Automated testing can be more costly than it is worth to the business, take more time than it saves, or even fail to detect anomalies quickly enough. It all depends on the objectives you set for yourself, but if one of them is not being met, there is a problem somewhere. And we recommend that you look at these four reasons.
You'll say that we're repeating ourselves, but a little reminder never hurts: it' s not necessary to automate all your tests and it would be counterproductive. Simply because some tests need to remain manual, allowing a human to spot things that a machine wouldn't see, especially regarding ergonomics, accessibility, etc.
To ensure the quality of web or mobile application development and obtain an optimal return on investment, it is therefore imperative to combine automated and manual testing. But you still need to choose the right tests to automate, because the wrong tests can make your automation strategy totally ineffective and make you lose more time and money than anything else.
At Mr Suricatewe recommend automating the most recurrent and repetitive tests, such as non-regression tests, as well as the most critical paths and functionalities, which have a direct impact on the company (business, legal, image).

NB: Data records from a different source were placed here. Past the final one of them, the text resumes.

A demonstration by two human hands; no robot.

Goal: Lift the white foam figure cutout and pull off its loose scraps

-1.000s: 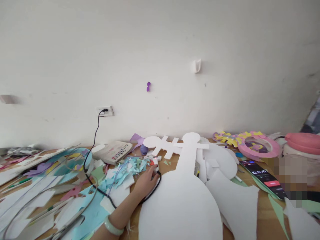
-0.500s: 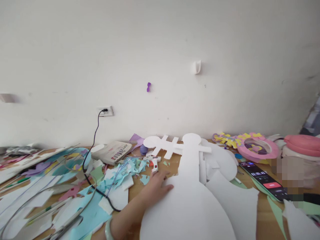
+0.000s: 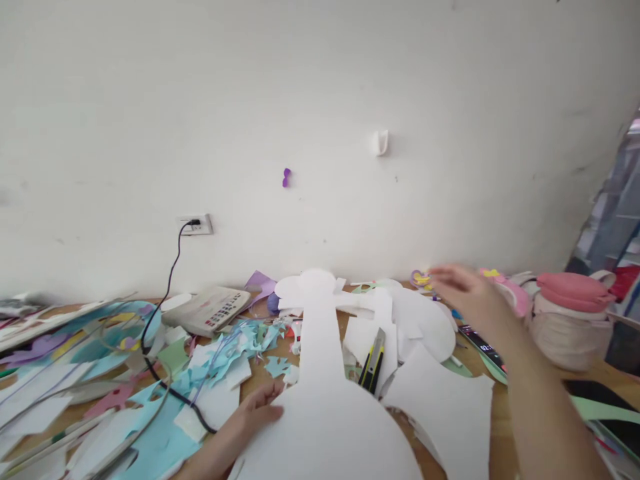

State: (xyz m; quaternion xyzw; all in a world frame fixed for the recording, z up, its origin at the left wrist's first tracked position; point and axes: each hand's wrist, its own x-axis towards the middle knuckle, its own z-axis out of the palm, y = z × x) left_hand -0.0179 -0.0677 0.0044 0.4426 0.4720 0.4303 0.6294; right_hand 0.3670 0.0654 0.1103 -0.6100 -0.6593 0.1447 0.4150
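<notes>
Currently, the left hand is closed on the left edge of a large white guitar-shaped cutout, thumb on its face, curled fingers seeming to go behind the edge. The cutout is front and centre over the bench, its narrow neck pointing toward the wall. Over the bench's right side hangs the right hand, blurred, fingers slightly bent and apart from the thumb, near a purple-and-yellow paper ornament. A utility knife lies on white scraps just right of the neck.
</notes>
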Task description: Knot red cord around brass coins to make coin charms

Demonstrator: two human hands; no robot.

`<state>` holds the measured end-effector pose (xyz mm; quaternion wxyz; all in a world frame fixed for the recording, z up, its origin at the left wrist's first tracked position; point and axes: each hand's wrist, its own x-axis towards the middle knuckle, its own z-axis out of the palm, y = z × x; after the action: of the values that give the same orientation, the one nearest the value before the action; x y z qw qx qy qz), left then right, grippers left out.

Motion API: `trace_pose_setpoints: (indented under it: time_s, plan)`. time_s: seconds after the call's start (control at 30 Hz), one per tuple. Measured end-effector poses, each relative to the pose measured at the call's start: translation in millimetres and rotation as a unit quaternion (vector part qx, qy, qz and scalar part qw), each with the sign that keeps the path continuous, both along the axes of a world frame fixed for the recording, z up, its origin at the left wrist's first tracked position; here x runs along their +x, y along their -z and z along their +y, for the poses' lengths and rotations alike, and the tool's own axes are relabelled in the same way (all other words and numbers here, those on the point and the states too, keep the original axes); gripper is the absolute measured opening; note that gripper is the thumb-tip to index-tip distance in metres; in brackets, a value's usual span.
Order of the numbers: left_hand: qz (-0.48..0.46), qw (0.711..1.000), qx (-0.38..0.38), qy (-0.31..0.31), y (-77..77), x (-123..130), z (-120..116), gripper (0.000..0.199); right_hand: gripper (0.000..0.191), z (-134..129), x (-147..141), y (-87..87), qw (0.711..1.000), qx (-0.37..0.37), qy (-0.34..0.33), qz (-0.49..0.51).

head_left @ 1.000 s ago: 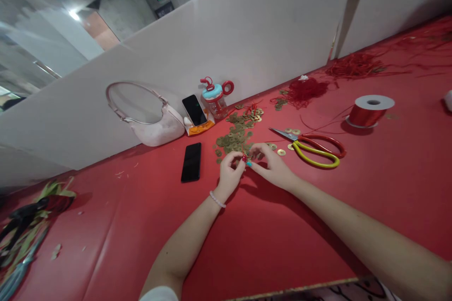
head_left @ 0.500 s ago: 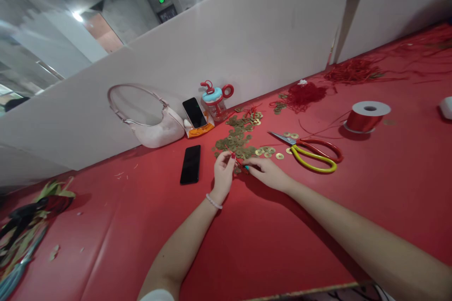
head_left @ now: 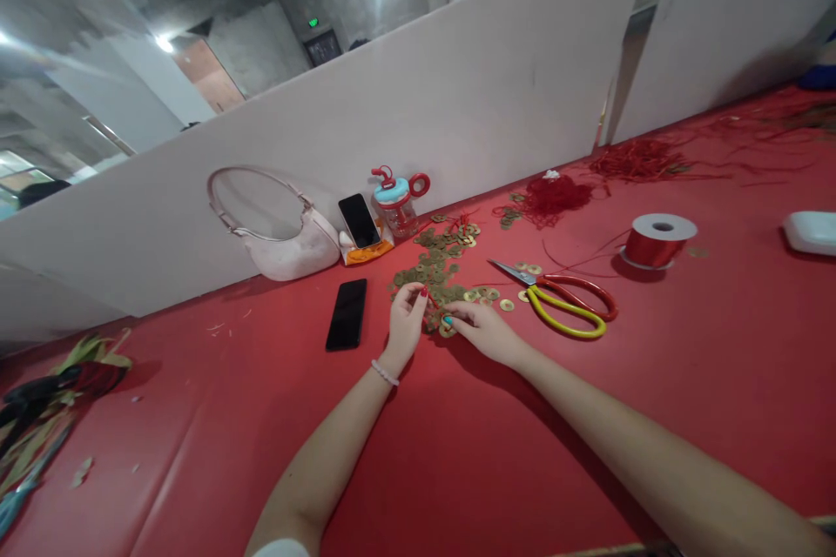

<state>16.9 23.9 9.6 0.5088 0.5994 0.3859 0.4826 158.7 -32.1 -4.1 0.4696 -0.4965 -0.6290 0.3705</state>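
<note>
My left hand (head_left: 406, 324), with a beaded bracelet at the wrist, pinches a red cord (head_left: 432, 302) between thumb and forefinger. Close by on its right, my right hand (head_left: 480, 327) is closed on a brass-coloured coin (head_left: 447, 328) at its fingertips. The cord runs down toward that coin; whether it passes through the hole is too small to tell. Both hands are low over the red table, at the near edge of a heap of holed coins (head_left: 434, 265). Scissors (head_left: 562, 300) with one red and one yellow handle lie to the right of the heap.
Left of my hands lies a black phone (head_left: 347, 314). A pale handbag (head_left: 293, 248), a second phone (head_left: 359, 221) and a drinking cup (head_left: 396, 207) stand along the white partition (head_left: 496, 104). A ribbon spool (head_left: 657, 242) and red cord bundles (head_left: 555, 198) are on the right.
My head view has shifted slightly. My hands stay close together, and a coin now shows more plainly at my right fingertips, with the red cord stretched between the hands.
</note>
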Motion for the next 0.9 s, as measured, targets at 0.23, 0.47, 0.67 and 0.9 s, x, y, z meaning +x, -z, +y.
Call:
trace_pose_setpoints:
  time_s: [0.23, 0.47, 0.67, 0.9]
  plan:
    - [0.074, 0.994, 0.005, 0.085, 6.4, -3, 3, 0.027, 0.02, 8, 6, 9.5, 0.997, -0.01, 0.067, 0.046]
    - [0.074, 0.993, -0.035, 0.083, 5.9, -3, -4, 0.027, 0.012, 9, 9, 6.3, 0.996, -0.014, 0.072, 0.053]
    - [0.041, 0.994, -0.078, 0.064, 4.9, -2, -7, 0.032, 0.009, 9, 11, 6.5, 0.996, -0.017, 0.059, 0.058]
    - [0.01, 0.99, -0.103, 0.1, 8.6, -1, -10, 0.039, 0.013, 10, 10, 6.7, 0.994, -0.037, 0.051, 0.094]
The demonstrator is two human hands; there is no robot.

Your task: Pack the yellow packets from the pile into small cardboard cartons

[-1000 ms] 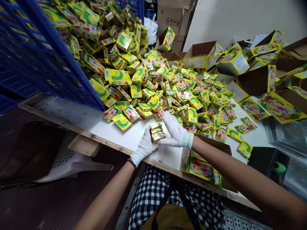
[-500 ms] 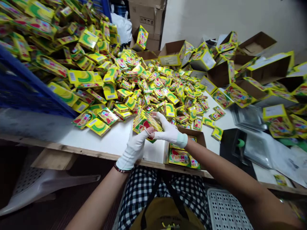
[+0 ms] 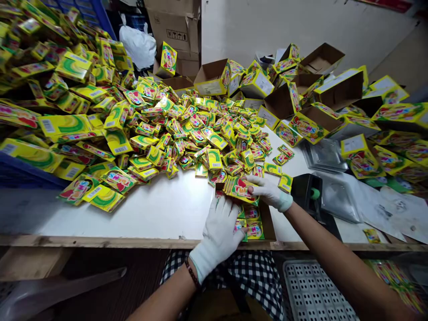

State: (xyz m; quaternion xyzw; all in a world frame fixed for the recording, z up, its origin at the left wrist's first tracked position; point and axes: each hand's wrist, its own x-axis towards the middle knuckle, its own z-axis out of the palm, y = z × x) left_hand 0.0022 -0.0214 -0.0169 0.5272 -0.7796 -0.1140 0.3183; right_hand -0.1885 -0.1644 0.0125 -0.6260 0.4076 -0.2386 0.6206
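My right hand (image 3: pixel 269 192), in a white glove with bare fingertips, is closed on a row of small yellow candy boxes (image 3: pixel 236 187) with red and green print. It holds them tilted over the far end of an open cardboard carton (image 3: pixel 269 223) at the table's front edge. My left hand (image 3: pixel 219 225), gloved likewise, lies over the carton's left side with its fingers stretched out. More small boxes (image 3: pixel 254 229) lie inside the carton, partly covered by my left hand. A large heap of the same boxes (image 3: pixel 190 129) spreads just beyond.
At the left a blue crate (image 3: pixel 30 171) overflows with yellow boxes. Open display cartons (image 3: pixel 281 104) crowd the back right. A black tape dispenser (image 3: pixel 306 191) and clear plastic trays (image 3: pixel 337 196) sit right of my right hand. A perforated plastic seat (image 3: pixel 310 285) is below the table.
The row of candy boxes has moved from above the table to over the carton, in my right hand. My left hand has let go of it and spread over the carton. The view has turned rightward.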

To meet the need for automation, many tools exist, but don't get confused. Not all tools are equal. Some may be too technical and require skills that are not adapted to those of your team. Others have high implementation and maintenance costs, which must be taken into account. And others do not allow you to test everything.
This requires a careful study of your needs, but also to take into account your development project (if it is an API, a fat client, a web interface, a mobile application, if it is multi-devices...), but also the skills of your team, the level of complexity of the functional tests you want to automate, as well as the cost you want to allocate to it.
In the long run, automation often fails because of a maintenance problem. Indeed, you must not forget to update your automated test scenarios as soon as there are changes, whether it be in the UI, the functionalities, the operating system, the browser, the data, etc. The risk, otherwise, is that anomalies will not be properly detected and development teams will lose time, whereas the very purpose of automation is to save them time.
Automating functional testing can do a lot for your business, but there's no point in starting if you don't plan to analyze the results of the tests you run.
After all, what's the point of launching automated test campaigns if you decide to deliver to production without checking that anomalies have been detected? The risk is then to deploy a poor quality application, full of critical bugs and we are not talking about the negative impact that this can have on your users.
It is not enough to run automated tests by the dozen, hundred or thousand, you must also set up failure analysis systems and facilitate the reporting of these failures, by creating, for example, incident sheets automatically, in order to be able to take the necessary actions afterwards: re-run the test that has failed, update it or correct the anomaly detected.